A single number is the expected answer: the count of lines in the records below that contain "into".

Top of Provided data

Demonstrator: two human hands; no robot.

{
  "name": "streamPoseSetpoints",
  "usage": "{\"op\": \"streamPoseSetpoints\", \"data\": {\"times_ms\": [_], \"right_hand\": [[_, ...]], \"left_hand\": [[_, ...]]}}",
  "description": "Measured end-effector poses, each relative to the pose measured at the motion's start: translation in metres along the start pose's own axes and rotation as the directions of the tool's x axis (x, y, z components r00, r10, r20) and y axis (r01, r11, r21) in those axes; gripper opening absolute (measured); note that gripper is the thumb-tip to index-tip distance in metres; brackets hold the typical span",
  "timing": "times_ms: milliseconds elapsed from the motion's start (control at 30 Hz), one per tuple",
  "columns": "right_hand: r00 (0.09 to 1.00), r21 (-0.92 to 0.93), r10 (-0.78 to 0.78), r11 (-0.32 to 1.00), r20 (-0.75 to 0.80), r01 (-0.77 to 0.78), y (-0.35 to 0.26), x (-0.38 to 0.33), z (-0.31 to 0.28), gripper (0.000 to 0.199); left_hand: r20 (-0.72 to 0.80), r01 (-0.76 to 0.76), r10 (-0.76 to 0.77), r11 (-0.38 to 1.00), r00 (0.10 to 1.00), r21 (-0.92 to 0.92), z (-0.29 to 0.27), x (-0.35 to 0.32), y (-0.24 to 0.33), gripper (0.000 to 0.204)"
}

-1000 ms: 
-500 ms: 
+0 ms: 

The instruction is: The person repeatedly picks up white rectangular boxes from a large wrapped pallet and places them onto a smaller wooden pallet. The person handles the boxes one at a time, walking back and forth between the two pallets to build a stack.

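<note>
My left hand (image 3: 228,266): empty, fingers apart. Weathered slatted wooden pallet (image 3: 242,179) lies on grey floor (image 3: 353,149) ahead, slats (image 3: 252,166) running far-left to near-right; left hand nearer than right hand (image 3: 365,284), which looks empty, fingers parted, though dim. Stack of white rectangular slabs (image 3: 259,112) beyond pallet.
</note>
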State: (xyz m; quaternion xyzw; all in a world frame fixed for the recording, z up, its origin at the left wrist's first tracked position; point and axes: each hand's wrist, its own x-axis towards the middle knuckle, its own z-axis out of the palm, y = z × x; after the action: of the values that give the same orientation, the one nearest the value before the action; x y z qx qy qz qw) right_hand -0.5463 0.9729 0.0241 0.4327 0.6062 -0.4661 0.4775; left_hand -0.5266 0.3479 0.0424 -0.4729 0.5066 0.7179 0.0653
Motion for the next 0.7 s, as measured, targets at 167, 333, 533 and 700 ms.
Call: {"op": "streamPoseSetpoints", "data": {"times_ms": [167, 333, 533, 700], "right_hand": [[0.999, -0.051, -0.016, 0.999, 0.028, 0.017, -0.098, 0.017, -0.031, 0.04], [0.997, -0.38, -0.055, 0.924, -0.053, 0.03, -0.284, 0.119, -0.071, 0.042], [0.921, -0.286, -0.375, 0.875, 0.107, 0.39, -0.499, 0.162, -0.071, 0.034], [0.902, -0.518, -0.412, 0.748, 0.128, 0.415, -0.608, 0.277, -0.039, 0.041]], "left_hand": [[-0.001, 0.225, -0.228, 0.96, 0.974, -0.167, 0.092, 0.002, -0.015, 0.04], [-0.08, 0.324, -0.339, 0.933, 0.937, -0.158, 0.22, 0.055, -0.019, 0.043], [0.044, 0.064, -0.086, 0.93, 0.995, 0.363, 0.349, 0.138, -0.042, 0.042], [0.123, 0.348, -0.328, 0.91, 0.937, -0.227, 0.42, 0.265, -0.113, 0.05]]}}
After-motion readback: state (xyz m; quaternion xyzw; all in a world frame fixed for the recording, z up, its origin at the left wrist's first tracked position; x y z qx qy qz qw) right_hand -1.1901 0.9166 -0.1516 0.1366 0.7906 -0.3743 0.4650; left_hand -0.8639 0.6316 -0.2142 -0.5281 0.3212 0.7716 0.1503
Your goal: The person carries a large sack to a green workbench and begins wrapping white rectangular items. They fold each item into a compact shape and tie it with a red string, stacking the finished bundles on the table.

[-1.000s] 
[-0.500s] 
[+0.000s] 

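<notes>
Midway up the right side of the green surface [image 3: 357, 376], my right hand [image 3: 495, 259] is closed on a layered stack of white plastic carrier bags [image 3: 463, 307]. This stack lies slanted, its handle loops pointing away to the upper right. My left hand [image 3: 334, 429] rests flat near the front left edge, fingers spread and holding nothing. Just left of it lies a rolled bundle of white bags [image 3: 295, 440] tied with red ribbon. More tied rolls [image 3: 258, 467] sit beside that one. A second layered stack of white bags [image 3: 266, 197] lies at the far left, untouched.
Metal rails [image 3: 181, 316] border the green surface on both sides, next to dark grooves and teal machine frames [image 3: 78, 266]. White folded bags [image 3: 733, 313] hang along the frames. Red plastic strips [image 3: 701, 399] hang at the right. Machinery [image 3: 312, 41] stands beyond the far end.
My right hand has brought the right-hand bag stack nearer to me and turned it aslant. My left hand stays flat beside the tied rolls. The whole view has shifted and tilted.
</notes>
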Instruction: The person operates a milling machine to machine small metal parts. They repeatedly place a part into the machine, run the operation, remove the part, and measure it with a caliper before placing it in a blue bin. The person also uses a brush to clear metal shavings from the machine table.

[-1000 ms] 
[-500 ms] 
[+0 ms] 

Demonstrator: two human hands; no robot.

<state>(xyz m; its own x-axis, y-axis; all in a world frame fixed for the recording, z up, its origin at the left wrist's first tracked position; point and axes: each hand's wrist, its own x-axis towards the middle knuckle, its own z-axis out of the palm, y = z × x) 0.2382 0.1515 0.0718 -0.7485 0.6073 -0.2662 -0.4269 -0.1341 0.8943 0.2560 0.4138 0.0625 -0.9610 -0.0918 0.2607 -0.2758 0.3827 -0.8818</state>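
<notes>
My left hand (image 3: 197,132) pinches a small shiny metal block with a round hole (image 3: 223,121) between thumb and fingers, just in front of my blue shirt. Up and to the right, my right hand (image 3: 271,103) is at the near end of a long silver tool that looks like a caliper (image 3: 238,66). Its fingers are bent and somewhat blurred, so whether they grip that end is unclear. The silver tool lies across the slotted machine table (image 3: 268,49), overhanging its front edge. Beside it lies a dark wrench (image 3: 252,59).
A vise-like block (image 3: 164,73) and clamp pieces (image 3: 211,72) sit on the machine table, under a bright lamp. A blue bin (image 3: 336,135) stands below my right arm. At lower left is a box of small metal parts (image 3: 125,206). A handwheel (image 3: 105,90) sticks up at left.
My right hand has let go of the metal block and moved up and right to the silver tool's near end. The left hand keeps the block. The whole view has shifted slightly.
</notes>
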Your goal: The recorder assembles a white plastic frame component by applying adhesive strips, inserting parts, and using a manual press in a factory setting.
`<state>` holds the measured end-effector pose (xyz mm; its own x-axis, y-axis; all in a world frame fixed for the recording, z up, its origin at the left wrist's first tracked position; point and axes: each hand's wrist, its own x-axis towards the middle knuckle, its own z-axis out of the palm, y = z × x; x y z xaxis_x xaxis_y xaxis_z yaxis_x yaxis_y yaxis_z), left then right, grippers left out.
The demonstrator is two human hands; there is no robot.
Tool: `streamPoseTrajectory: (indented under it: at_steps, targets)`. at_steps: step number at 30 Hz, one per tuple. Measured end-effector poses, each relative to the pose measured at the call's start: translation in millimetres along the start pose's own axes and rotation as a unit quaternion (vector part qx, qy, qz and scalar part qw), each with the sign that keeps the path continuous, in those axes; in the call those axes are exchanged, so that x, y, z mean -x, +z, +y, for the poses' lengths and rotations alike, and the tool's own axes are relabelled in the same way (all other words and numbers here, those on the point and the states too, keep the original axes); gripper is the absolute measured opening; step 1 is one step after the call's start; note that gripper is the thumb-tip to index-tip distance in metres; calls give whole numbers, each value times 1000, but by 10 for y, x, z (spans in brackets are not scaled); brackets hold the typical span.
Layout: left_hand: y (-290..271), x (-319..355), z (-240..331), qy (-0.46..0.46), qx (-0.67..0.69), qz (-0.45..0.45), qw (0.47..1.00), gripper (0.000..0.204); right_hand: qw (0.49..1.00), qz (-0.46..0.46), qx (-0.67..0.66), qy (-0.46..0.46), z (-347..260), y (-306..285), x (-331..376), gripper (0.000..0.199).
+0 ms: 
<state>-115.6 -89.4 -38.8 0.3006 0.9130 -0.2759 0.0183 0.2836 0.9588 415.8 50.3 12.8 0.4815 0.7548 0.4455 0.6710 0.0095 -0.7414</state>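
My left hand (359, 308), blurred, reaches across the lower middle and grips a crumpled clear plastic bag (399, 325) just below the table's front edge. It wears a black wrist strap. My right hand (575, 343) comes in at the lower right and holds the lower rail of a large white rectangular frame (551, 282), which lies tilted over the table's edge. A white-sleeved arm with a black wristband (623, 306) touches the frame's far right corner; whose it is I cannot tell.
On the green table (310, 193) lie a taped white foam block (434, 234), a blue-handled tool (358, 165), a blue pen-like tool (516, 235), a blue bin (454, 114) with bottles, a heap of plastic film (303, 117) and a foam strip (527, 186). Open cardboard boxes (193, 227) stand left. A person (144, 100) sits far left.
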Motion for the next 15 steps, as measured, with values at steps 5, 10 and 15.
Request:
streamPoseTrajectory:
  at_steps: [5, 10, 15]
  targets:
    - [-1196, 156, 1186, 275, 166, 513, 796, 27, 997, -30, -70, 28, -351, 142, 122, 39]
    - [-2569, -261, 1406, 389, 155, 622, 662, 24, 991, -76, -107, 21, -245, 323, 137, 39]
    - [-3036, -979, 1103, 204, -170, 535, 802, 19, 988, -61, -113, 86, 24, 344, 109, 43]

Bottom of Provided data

## Answer section:
2